## Assigned task
What you write must match, character for character, the lines from the one with "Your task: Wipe" down to the one with "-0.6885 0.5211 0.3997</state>" in the listing below, minus its pictures.

## Available data

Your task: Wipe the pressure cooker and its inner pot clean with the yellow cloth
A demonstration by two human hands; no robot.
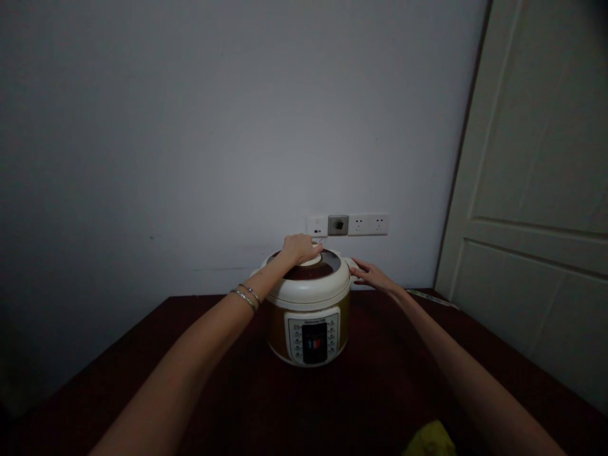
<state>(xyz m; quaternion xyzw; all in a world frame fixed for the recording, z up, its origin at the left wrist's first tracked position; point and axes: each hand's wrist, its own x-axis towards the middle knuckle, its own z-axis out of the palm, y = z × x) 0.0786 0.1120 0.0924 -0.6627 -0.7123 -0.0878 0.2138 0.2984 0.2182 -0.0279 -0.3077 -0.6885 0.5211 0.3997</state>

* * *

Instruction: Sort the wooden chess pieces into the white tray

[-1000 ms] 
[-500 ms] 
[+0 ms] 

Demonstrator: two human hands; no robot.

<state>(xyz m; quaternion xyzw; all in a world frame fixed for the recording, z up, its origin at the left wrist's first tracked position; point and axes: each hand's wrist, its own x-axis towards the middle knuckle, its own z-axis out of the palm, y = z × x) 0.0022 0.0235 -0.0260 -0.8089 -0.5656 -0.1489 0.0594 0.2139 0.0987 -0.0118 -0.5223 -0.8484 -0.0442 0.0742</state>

## Exercise result
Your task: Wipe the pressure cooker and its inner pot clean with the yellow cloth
A demonstration by two human hands; no robot.
<state>(xyz m; quaternion xyzw; all in a world frame fixed for the recording, z up, its origin at the left wrist's first tracked position; point and axes: each hand's wrist, its own x-axis towards the middle knuckle, its own z-axis out of the palm, y = z × x) 0.0786 0.1120 0.0924 -0.6627 -0.7123 -0.0878 0.2138 0.2984 0.2182 -0.0279 -0.3077 -0.6885 0.5211 0.3997</state>

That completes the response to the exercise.